Stories
Slash Boxes
Comments

SoylentNews is people

posted by requerdanos on Sunday January 24 2021, @12:55PM   Printer-friendly
from the no-rush-though dept.

Could we harness energy from black holes?:

A remarkable prediction of Einstein's theory of general relativity -- the theory that connects space, time and gravity -- is that rotating black holes have enormous amounts of energy available to be tapped.

[...] [Now] physicists Luca Comisso of Columbia University and Felipe Asenjo of the Universidad Adolfo Ibáñez in Chile have found a new way to extract energy from black holes by breaking and rejoining magnetic field lines near the event horizon, the point at which nothing, not even light, can escape a black hole's gravitational pull.

"Black holes are commonly surrounded by a hot 'soup' of plasma particles that carry a magnetic field," said Comisso. "Our theory shows that when magnetic field lines disconnect and reconnect in just the right way, they can accelerate plasma particles to negative energies, and large amounts of black hole energy can be extracted."

The U.S. National Science Foundation-funded research results could allow astronomers to better estimate the spin of black holes and possibly discover a source of energy for the needs of an advanced civilization, Comisso said.

[...] "Thousands or millions of years from now, humanity might be able to survive around a black hole without harnessing energy from stars," Comisso said. "It is essentially a technological problem. If we look at the physics, there is nothing that prevents it."

Journal Reference:
Luca Comisso, Felipe A. Asenjo. Magnetic reconnection as a mechanism for energy extraction from rotating black holes, Physical Review D (DOI: 10.1103/PhysRevD.103.023014)


Original Submission

 
This discussion has been archived. No new comments can be posted.
Display Options Threshold/Breakthrough Mark All as Read Mark All as Unread
The Fine Print: The following comments are owned by whoever posted them. We are not responsible for them in any way.
  • (Score: 2) by choose another one on Monday January 25 2021, @04:22PM (2 children)

    by choose another one (515) Subscriber Badge on Monday January 25 2021, @04:22PM (#1104752)
    Starting Score:    1  point
    Karma-Bonus Modifier   +1  

    Total Score:   2  
  • (Score: 0) by Anonymous Coward on Monday January 25 2021, @06:06PM

    by Anonymous Coward on Monday January 25 2021, @06:06PM (#1104786)
    Workaround:
    1) point the destructive cone at a direction away from your destination.
    2) Do stuff to untrap the high energy particles before they build up to unsafe levels - e.g. go to sublight speeds.

    Bonus points if you successfully create another universe on your arrival.
  • (Score: 2) by Immerman on Monday January 25 2021, @06:13PM

    by Immerman (3985) on Monday January 25 2021, @06:13PM (#1104793)

    Oh, right, I do remember that now. I believe later analysis suggested that most particles and radiation wouldn't be trapped within the field, instead passing through it to cook the passengers.

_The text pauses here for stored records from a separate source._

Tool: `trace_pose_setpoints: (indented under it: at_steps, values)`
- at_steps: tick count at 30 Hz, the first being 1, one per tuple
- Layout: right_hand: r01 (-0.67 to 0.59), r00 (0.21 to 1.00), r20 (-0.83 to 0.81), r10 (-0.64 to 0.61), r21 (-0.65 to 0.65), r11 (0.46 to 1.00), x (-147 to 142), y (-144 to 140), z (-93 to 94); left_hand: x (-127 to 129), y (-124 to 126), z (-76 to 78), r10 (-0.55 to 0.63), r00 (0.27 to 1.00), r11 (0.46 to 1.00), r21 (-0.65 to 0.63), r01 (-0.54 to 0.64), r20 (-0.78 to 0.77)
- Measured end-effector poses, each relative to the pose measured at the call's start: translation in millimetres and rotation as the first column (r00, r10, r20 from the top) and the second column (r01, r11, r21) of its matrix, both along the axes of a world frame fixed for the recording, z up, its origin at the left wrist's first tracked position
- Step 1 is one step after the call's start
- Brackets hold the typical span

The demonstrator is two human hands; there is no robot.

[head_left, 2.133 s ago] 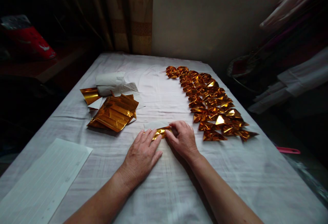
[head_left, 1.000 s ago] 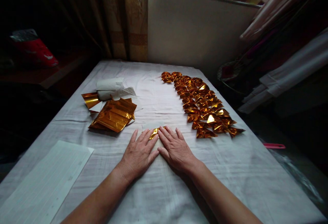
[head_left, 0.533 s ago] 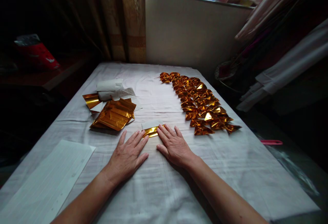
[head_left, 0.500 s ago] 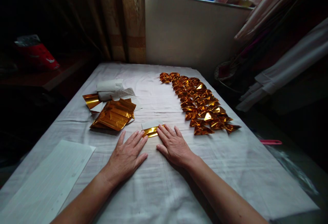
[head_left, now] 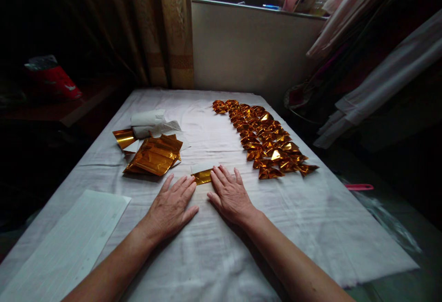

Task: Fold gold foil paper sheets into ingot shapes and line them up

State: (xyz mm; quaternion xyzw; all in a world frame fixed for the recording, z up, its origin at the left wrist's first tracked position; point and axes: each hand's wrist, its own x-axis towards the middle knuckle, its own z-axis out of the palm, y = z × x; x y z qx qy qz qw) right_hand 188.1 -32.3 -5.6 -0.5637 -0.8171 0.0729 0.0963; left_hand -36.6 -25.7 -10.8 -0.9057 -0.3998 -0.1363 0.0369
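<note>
White cloth covers the desk (head_left: 311, 228) where my left hand (head_left: 171, 207) and right hand (head_left: 230, 196) lie flat, fingers spread, gripping nothing, flanking a folded gold foil strip (head_left: 202, 176). Beyond: foil sheets (head_left: 154, 155) left, folded gold pieces (head_left: 267, 138) right.

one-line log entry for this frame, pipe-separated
left hand: flat on cloth, fingertips at gold foil piece | right hand: flat, fingertips at same piece | folded pieces: rows at right | foil stack: left
</note>
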Motion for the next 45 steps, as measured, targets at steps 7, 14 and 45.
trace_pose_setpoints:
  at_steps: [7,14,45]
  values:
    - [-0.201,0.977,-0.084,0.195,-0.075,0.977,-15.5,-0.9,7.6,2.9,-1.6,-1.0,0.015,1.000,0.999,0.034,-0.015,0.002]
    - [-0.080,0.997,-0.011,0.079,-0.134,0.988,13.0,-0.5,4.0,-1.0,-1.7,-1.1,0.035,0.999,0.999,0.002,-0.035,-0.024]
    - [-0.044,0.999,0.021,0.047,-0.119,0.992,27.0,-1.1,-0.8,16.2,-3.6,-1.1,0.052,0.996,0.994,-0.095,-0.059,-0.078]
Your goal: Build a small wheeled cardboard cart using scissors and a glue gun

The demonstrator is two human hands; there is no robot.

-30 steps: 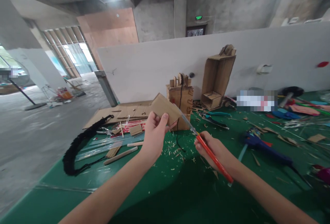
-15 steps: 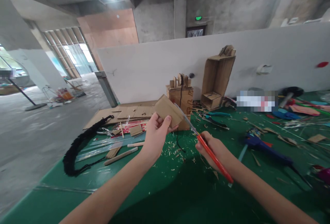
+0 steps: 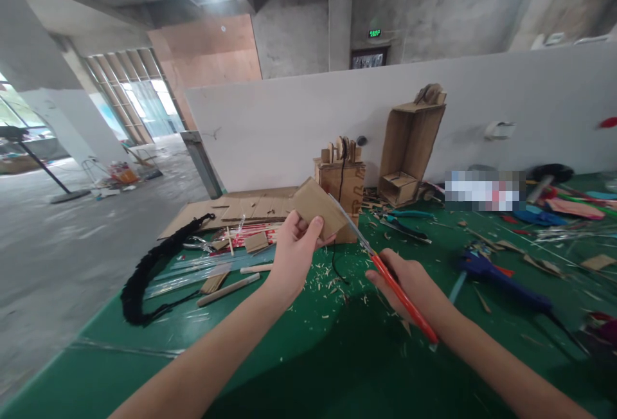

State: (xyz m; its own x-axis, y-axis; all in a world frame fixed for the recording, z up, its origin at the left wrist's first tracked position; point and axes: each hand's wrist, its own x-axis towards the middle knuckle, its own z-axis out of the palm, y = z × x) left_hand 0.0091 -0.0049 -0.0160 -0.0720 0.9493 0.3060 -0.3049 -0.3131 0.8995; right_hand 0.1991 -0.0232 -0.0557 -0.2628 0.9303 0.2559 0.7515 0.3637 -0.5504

    But assuming the field is intense enough to create an event horizon, (though that would likely have issues with stopping) - you're talking about trapping roughly the quantity of mass-energy that occupied the full volume of the projected flight path at one single instant. Even assuming all the matter was torn apart and converted to energy, I don't think you're anywhere near the amount of energy necessary to destroy a star or probably even a planet - though you probably want to watch out for spaceships and stations, and might do some serious ecosystem damage if you blasted a life-bearing world.

    Let's see, some numbers:

    For convenience, lets say the warp field is about 18m across (1000m^2 cross section) Which is probably HUGE since as I recall a warp-bubble is TARDIS-like, with the size of the interior of the bubble being independent from the size of the exterior, and the energy requirements are based primarily on the external size.

    So, lets say we fly to the nearest star, sweeping out a straight cylinder of 4light years * 1000m^2 = 10^19m^3.

    Our sun is within the Local Bubble, an areas of hot interstellar medium with a density of about 1 atom per cm^3, with the nearest rim about 200 light years away - so I'll use that as the basic density. 1 (hydrogen) atom/cc = 1million atoms per m/3. Divided by Avogadros number to convert to mass = 1.7e-18 g/m^3

    So the total mass swept up while flying between stars = ~17kg = 1.6e18 J of energy

    Compared to the 1.7e17W of solar power constantly hitting the Earth, it would be about 10 seconds worth of solar energy. Released as a short enough burst that completely hits the planet that could probably do a lot of damage, but it's not going to vaporize the thing. Much less a star: the energy amounts to only a few picoseconds of our sun's energy output.

    Or, let's boil water with it: it takes 2257J to boil one cc of water (without heating it), so 1.6e18J is enough to boil a cube of 100C water that's 891m on a side. Nothing to sneeze at, but not all that much in the grand scheme of things.